* EXERCISE PROMPT
Return the full listing below, unchanged.

*** Block opens ***

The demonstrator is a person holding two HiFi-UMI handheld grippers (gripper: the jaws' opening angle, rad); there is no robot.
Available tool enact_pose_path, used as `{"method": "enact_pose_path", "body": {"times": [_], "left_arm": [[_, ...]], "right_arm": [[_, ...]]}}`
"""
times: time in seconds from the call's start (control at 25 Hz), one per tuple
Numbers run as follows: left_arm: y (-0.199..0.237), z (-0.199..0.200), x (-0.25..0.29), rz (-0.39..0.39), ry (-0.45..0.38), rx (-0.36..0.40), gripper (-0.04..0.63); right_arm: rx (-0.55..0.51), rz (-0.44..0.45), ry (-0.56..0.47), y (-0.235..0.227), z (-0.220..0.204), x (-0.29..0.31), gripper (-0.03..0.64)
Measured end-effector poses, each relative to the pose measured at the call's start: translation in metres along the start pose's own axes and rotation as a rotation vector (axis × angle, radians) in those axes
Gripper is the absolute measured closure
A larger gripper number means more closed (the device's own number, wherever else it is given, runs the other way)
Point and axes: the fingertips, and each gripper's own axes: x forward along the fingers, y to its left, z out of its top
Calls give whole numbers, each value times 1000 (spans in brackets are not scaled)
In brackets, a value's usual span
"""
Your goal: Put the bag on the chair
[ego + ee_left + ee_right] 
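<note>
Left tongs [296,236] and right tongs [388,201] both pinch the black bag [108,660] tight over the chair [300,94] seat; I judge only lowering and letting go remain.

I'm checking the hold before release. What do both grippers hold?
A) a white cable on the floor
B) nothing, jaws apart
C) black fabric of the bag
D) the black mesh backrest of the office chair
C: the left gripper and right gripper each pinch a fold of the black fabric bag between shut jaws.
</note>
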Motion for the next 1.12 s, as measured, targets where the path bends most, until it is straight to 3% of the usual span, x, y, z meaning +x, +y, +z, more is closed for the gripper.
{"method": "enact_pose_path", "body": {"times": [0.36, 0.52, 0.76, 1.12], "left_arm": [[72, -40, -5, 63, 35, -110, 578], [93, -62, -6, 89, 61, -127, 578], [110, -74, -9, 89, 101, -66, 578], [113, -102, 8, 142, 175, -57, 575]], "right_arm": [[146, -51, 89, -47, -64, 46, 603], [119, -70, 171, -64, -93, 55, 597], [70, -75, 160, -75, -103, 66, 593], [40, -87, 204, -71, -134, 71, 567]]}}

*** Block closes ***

* EXERCISE ANSWER
The demonstrator is a person holding two HiFi-UMI handheld grippers (gripper: the jaws' opening angle, rad); there is no robot.
Available tool enact_pose_path, used as `{"method": "enact_pose_path", "body": {"times": [_], "left_arm": [[_, ...]], "right_arm": [[_, ...]]}}`
"""
times: time in seconds from the call's start (control at 25 Hz), one per tuple
Numbers run as follows: left_arm: y (-0.199..0.237), z (-0.199..0.200), x (-0.25..0.29), rz (-0.39..0.39), ry (-0.45..0.38), rx (-0.36..0.40), gripper (-0.04..0.63); right_arm: rx (-0.55..0.51), rz (-0.44..0.45), ry (-0.56..0.47), y (-0.235..0.227), z (-0.220..0.204), x (-0.29..0.31), gripper (-0.03..0.64)
Measured end-effector poses, each relative to the pose measured at the call's start: translation in metres along the start pose's own axes and rotation as a rotation vector (axis × angle, radians) in those axes
Gripper is the absolute measured closure
A larger gripper number means more closed (the device's own number, wherever else it is given, runs the other way)
Point and axes: the fingertips, and each gripper's own axes: x forward along the fingers, y to its left, z out of its top
Calls give whole numbers, each value times 1000 (spans in brackets are not scaled)
In brackets, a value's usual span
"""
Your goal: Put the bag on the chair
[ego + ee_left + ee_right] 
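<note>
Left tongs [296,236] and right tongs [388,201] both pinch the black bag [108,660] tight over the chair [300,94] seat; I judge only lowering and letting go remain.

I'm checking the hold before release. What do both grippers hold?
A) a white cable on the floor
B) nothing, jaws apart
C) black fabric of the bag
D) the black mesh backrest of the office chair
C: the left gripper and right gripper each pinch a fold of the black fabric bag between shut jaws.
</note>
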Motion for the next 1.12 s, as measured, targets where the path bends most, until it is straight to 3% of the usual span, x, y, z meaning +x, +y, +z, more is closed for the gripper.
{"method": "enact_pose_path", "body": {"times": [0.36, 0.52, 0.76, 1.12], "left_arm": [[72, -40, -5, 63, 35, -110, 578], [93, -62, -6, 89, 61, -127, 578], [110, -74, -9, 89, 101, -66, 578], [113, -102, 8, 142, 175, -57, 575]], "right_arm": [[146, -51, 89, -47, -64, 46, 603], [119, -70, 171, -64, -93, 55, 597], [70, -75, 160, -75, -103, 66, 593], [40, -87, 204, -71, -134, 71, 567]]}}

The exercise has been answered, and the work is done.